Boris Karloff's Monster faces off against a man with a torch in 1931's Frankenstein

Universal’s Classic Monsters will always carry weight to their stories, no matter how campy they may appear at the outset. Whether it’s tragic tales like The Wolf Man or ones of survival and power like The Invisible Man, there is always more to them than meets the eye. In the case of Frankenstein, only saying, “It’s Alive!” is more than enough to convey the elation of having made life through unorthodox means. However, there’s an even greater sense of agency and importance when the full line is included. In fact, with the line finally included in the 1980s, it enhanced the impact for those who only knew the censored version as it showed there was more to Dr. Frankenstein than “madness.”
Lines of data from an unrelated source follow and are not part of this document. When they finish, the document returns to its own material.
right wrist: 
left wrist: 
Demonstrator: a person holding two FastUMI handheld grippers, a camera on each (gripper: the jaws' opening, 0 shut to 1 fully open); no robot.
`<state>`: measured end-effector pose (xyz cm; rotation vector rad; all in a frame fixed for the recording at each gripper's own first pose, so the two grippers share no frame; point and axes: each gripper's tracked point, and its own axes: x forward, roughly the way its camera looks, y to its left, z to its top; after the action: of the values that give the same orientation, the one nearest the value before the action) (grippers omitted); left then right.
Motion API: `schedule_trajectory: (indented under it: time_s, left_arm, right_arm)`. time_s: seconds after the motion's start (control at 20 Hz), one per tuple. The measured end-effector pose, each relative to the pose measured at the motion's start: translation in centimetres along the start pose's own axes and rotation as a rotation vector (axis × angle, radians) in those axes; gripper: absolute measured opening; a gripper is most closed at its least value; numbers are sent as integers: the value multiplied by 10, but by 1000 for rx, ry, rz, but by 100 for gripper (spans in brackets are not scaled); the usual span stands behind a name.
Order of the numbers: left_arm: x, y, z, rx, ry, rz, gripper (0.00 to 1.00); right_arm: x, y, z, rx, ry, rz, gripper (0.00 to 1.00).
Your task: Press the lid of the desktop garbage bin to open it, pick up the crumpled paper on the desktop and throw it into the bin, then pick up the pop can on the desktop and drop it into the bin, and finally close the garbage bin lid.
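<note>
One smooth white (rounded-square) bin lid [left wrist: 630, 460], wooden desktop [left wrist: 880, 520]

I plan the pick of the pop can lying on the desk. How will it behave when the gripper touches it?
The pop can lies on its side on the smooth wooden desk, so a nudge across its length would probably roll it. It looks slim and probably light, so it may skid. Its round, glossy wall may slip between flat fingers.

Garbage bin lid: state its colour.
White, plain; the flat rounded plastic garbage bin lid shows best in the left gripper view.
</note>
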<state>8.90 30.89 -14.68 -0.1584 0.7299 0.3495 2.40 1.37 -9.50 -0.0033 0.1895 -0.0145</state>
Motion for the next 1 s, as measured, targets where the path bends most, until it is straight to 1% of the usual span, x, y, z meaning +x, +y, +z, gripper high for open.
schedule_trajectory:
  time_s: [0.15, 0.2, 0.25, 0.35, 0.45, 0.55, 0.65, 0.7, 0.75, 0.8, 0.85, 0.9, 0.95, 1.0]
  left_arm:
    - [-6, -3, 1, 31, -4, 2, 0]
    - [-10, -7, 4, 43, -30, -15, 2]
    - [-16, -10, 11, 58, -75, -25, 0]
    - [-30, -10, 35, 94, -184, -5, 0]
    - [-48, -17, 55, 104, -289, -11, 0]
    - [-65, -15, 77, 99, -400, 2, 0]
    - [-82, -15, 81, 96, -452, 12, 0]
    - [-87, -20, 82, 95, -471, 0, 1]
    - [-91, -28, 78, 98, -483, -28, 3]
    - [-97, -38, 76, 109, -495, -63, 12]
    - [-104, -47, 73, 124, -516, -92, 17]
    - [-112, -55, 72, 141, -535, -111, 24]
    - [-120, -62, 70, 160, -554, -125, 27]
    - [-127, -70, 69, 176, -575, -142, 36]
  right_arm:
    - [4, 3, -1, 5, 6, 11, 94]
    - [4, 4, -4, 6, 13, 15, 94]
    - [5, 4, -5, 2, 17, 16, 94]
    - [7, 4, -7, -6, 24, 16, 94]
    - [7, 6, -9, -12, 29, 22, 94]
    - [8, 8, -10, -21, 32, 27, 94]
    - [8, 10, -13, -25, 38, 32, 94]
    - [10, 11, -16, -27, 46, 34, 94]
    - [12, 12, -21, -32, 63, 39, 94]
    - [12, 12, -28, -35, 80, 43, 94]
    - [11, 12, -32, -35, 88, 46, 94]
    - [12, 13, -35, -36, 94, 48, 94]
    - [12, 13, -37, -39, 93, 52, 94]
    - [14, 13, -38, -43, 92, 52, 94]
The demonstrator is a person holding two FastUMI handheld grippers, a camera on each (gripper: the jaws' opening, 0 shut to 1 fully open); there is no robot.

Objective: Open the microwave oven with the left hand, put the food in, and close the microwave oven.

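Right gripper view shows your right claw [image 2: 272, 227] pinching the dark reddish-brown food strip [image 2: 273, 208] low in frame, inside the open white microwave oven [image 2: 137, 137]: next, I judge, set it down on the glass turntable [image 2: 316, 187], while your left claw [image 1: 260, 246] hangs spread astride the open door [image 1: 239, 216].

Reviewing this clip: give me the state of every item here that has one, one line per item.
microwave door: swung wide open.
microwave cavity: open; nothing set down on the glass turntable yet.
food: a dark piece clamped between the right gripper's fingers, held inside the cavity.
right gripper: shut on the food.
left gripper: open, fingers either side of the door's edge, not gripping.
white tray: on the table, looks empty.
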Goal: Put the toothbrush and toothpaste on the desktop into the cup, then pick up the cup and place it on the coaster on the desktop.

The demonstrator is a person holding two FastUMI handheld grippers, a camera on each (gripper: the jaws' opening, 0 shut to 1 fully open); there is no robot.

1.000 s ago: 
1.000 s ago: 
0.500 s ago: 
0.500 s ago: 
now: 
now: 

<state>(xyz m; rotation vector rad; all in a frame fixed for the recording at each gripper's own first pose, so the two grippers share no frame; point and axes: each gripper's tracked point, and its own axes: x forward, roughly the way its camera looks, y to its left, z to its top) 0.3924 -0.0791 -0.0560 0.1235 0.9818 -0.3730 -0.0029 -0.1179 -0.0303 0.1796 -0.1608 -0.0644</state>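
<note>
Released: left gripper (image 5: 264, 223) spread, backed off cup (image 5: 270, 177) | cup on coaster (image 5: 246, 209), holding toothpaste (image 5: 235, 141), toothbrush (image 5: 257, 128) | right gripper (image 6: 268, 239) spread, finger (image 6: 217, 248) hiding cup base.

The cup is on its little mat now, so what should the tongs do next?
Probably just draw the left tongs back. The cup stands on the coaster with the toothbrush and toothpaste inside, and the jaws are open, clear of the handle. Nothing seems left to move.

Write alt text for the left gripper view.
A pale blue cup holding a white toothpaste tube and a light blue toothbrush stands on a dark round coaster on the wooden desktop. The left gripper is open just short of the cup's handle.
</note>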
By finally including the full line, Frankenstein became a horror movie that was terrifying not for the content but for the ideas it left with the audience. There is a question of ethics that’s immediately presented about whether it’s wrong to create life from the deceased or to proclaim the person is like God after they achieve it. Nevertheless, Frankenstein was a horror movie ahead of its time, and as it continues to age, the message enhanced by Dr. Frankenstein’s iconic line has only become more and more prevalent and thought-provoking. The best part is whether it’s been 50 or 100 years since its debut, Dr. Frankenstein’s iconic line will still send shivers down the spine.